Leaking GstCaps?

11 views
Skip to first unread message

JAmes Atwill

unread,
Jun 13, 2024, 3:48:55 AMJun 13
to gstreamer-java
Hello!

I'm on GStreamer 1.24.4, JNA 5.14.0, Kotlin 2.0, Corretto 20, macOS Sonoma 14.5.

I've fiddled with GStreamer in the past, but now I'm basically using it for the first time by writing a simple "Hello World" using playbin3 and running it with:

  GST_DEBUG=GST_TRACER:7
  GST_TRACERS=leaks

It looks effectively like:

fun helloWorld(file: String) {
  val playbin = Gst.parseLaunch("playbin3 uri=\"file://$file\"")

  val lambda = MESSAGE { _, msg -> msg.dispose() }
  playbin.bus.connect(lambda)
  Gst::invokeLater {
   playbin.play()
 }
  Thread.sleep(400)
  Gst::invokeLater {
   playbin.stop()
  }
  Thread.sleep(400)
  Gst::invokeLater {
   playbin.bus.disconnect(lambda)
   playbin.bus.dispose()
  }
  Gst::invokeLater {
   playbin.dispose()
  }
  Thread.sleep(2000)
  System.gc()
  Thread.sleep(2000)
}


After calling helloWorld(), I call System.gc() a few more times, then Thread.sleep for 10 seconds before manually calling Gst.deinit (just to get the leaks dump)

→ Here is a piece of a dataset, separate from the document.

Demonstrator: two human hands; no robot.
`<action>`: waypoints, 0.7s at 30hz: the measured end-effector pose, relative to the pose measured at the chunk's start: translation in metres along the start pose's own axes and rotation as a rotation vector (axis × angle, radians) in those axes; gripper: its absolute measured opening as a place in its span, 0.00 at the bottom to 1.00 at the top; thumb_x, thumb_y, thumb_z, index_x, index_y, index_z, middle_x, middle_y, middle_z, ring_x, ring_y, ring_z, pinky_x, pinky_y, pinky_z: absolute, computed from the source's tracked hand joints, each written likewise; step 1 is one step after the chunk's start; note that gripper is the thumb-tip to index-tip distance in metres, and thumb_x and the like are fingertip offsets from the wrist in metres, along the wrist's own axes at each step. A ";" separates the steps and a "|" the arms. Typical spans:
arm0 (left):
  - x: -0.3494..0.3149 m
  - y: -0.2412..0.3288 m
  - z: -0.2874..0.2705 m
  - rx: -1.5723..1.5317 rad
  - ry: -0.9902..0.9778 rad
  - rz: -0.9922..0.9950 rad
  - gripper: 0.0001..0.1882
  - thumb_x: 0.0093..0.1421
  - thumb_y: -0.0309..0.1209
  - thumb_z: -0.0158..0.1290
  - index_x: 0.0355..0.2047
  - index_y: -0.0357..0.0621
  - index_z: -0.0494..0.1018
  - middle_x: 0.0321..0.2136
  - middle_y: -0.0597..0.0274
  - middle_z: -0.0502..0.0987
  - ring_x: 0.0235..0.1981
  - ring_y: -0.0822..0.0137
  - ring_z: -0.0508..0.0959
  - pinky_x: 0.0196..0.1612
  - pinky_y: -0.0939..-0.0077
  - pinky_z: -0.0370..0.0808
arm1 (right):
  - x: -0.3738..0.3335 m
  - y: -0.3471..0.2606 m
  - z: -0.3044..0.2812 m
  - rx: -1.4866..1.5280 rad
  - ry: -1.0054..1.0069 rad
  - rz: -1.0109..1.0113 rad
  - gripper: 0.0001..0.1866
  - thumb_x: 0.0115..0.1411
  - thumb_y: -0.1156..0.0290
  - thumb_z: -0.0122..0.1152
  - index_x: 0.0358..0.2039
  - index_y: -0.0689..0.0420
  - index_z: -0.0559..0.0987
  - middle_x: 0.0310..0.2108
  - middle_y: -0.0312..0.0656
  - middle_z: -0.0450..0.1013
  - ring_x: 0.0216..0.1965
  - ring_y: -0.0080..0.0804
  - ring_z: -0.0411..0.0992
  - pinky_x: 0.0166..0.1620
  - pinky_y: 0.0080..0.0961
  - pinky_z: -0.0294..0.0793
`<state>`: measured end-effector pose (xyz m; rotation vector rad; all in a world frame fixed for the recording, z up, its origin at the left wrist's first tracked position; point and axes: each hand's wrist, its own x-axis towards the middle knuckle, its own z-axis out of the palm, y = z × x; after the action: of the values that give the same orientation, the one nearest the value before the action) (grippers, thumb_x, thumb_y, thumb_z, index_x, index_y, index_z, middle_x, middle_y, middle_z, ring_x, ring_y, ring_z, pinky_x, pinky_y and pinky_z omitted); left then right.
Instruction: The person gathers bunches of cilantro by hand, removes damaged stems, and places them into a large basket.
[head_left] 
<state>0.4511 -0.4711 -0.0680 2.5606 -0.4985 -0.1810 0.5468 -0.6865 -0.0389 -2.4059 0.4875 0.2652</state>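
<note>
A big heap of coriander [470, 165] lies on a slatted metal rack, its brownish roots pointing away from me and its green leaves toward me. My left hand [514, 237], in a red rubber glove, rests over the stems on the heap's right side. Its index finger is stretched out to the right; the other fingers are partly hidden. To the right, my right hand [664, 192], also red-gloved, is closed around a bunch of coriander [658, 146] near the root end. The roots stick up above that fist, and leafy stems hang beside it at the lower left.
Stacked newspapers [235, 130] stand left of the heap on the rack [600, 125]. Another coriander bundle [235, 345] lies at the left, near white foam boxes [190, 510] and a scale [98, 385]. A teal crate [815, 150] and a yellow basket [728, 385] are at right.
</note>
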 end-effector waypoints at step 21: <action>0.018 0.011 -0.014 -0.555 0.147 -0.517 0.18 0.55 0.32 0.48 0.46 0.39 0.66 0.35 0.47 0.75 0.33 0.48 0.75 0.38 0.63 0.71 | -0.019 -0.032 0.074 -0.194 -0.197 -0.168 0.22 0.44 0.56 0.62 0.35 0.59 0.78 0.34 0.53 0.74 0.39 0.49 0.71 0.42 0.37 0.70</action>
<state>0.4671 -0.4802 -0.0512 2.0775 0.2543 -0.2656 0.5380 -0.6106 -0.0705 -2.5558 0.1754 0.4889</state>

This seems to leak two objects:
GST_TRACER :0:: object-alive, type-name=(string)GstCaps, address=(gpointer)0x600000f81b80, description=(string)audio/x-raw, format=(string)S16LE, layout=(string)interleaved, rate=(int)44100, channels=(int)2, channel-mask=(bitmask)0x0000000000000003, ref-count=(uint)11, trace=(string);

GST_TRACER :0:: object-alive, type-name=(string)GstCaps, address=(gpointer)0x600000f81e50, description=(string)audio/x-raw, format=(string)S16LE, layout=(string)interleaved, rate=(int)44100, channels=(int)2, channel-mask=(bitmask)0x0000000000000003, ref-count=(uint)1, trace=(string);

If I run this in a loop, it leaks two GstCaps per run. The same things happens if I don't use invokeLater anywhere. If I process 10,000 files, I have 20,000 leaked GstCaps.

I'm not sure if it matters, but the files themselves are valid FLAC files.

What am I missing?

  JAmes


Neil C Smith

unread,
Jun 13, 2024, 4:28:56 AMJun 13
to gstream...@googlegroups.com
Hi,

On Thu, 13 Jun 2024 at 08:48, JAmes Atwill <jat...@linuxstuff.org> wrote:
> After calling helloWorld(), I call System.gc() a few more times, then Thread.sleep for 10 seconds before manually calling Gst.deinit (just to get the leaks dump)
...
> If I run this in a loop, it leaks two GstCaps per run. The same things happens if I don't use invokeLater anywhere. If I process 10,000 files, I have 20,000 leaked GstCaps.

Thanks for reminding me how much I dislike Kotlin! :-)

I'm sure I understand the code you've shared, but what is the context
in which it's called? When you mention a loop, where are you calling
Gst.deinit? That cannot be called more than once per process.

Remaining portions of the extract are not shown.